Please give every line below again exactly, but not its pictures.

## Information supplied:
+ + + + +

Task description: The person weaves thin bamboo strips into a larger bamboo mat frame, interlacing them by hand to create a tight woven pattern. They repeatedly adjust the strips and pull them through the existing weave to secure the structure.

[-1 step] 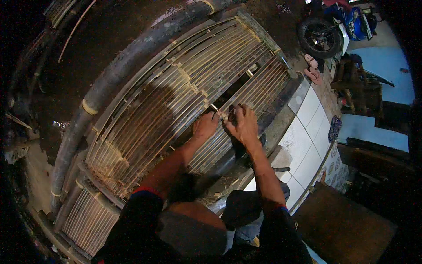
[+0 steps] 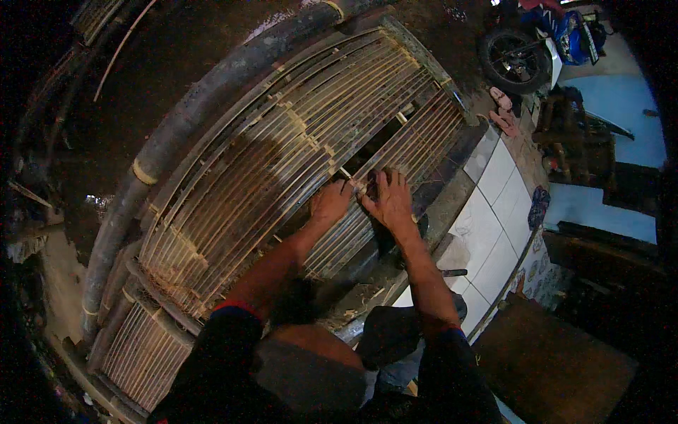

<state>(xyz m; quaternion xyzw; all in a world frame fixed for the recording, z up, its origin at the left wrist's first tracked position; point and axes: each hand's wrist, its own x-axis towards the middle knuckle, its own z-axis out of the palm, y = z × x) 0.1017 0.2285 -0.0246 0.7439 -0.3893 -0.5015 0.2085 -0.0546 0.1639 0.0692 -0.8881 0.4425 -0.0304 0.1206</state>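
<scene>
A long panel of thin bamboo slats (image 2: 247, 205) lies in front of me, with pale bindings running across it. Both my hands meet at a narrow gap between two groups of slats. Next to a short pale crosspiece (image 2: 344, 172), my left hand (image 2: 330, 203) is closed, its fingertips pinched at the slats. Close beside it on the right, my right hand (image 2: 390, 201) has its fingers curled and its thumb pointing left. Something dark shows between that thumb and the fingers, too small to make out. What exactly either hand pinches is hidden.
A thick bamboo pole (image 2: 180, 116) runs along the panel's far left side. Another slatted panel (image 2: 145, 350) is at the lower left. White floor tiles (image 2: 487, 219) lie to the right, with pink sandals (image 2: 503, 113) and a motorcycle wheel (image 2: 514, 60) farther off.
The fingers of my right hand have shifted very slightly. My left hand keeps its place at the slats.
</scene>
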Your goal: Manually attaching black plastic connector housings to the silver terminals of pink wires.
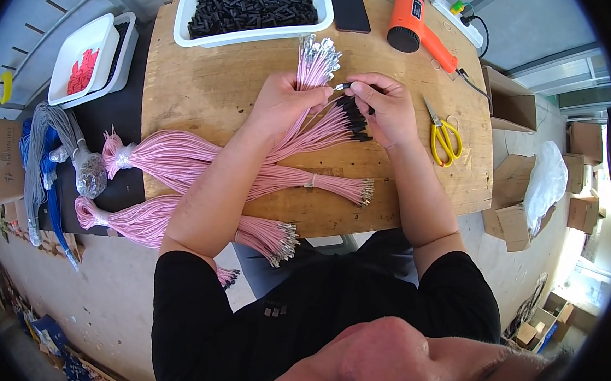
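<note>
My left hand (286,101) is closed round a bunch of pink wires (315,75), whose bare silver terminals (320,52) fan out above it. Between its thumb and finger one wire sticks out toward the right. My right hand (390,108) pinches a small black sleeve (346,86) at that wire's metal tip; how far the sleeve is on cannot be made out. Just below the hands, other pink wires end in black sleeves (355,118). Further pink bundles (175,151) lie across the table under my left forearm, some with bare metal ends (281,243).
A white tub (255,37) of black sleeves stands at the back beside a dark phone (350,7). An orange heat gun (410,19) and yellow-handled scissors (445,138) lie to the right. At left are white trays (76,58) with red pieces, plus grey and blue wire bundles (60,130).
</note>
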Action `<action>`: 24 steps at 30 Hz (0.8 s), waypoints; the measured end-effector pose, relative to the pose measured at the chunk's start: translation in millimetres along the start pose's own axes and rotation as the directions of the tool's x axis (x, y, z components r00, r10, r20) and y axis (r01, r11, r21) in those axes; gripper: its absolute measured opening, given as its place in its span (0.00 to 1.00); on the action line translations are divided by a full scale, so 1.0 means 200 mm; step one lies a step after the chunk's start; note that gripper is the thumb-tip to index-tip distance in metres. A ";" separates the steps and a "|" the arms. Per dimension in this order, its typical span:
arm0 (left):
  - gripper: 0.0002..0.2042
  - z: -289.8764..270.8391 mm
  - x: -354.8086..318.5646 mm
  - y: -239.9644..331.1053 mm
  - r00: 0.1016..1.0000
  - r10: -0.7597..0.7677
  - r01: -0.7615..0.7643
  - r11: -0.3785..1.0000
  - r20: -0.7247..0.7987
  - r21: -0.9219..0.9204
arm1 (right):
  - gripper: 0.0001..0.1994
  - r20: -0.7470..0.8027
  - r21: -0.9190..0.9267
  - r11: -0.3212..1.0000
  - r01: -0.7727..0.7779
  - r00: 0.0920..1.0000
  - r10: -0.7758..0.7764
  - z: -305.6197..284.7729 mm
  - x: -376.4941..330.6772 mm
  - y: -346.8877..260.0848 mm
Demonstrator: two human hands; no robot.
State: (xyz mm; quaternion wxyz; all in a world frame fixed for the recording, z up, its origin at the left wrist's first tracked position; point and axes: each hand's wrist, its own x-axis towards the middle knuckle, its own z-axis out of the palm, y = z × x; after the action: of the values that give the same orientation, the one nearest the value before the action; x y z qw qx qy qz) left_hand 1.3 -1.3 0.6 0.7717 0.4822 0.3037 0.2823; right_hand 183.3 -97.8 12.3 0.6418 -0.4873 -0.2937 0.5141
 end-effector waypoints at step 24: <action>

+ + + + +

## Answer box:
Task description: The person weaves thin bamboo strips into a larger bamboo mat frame, interlacing them by hand to create a tight woven pattern. They repeatedly adjust the strips and pull them through the existing weave to secure the structure.

[-1 step] 
[+0 steps] 

<state>(xyz m; quaternion xyzw; all in a world frame fixed for the recording, z up, its origin at the left wrist's first tracked position; point and axes: each hand's wrist, its own x-axis towards the middle knuckle, its own z-axis out of the palm, y = z × x) 0.1017 0.2285 -0.0246 0.7439 -0.3893 -0.5015 0.2085 -0.0546 0.1639 0.0692 -0.8881 0.4425 -0.0304 0.1206</state>
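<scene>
A long panel of thin bamboo slats (image 2: 247, 205) lies in front of me, with pale bindings running across it. Both my hands meet at a narrow gap between two groups of slats. Next to a short pale crosspiece (image 2: 344, 172), my left hand (image 2: 330, 203) is closed, its fingertips pinched at the slats. Close beside it on the right, my right hand (image 2: 390, 201) has its fingers curled and its thumb pointing left. Something dark shows between that thumb and the fingers, too small to make out. What exactly either hand pinches is hidden.
A thick bamboo pole (image 2: 180, 116) runs along the panel's far left side. Another slatted panel (image 2: 145, 350) is at the lower left. White floor tiles (image 2: 487, 219) lie to the right, with pink sandals (image 2: 503, 113) and a motorcycle wheel (image 2: 514, 60) farther off.
The fingers of my right hand have shifted very slightly. My left hand keeps its place at the slats.
</scene>
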Your goal: Manually attaching black plastic connector housings to the silver terminals of pink wires.
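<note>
My left hand (286,101) is closed round a bunch of pink wires (315,75), whose bare silver terminals (320,52) fan out above it. Between its thumb and finger one wire sticks out toward the right. My right hand (390,108) pinches a small black sleeve (346,86) at that wire's metal tip; how far the sleeve is on cannot be made out. Just below the hands, other pink wires end in black sleeves (355,118). Further pink bundles (175,151) lie across the table under my left forearm, some with bare metal ends (281,243).
A white tub (255,37) of black sleeves stands at the back beside a dark phone (350,7). An orange heat gun (410,19) and yellow-handled scissors (445,138) lie to the right. At left are white trays (76,58) with red pieces, plus grey and blue wire bundles (60,130).
</note>
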Action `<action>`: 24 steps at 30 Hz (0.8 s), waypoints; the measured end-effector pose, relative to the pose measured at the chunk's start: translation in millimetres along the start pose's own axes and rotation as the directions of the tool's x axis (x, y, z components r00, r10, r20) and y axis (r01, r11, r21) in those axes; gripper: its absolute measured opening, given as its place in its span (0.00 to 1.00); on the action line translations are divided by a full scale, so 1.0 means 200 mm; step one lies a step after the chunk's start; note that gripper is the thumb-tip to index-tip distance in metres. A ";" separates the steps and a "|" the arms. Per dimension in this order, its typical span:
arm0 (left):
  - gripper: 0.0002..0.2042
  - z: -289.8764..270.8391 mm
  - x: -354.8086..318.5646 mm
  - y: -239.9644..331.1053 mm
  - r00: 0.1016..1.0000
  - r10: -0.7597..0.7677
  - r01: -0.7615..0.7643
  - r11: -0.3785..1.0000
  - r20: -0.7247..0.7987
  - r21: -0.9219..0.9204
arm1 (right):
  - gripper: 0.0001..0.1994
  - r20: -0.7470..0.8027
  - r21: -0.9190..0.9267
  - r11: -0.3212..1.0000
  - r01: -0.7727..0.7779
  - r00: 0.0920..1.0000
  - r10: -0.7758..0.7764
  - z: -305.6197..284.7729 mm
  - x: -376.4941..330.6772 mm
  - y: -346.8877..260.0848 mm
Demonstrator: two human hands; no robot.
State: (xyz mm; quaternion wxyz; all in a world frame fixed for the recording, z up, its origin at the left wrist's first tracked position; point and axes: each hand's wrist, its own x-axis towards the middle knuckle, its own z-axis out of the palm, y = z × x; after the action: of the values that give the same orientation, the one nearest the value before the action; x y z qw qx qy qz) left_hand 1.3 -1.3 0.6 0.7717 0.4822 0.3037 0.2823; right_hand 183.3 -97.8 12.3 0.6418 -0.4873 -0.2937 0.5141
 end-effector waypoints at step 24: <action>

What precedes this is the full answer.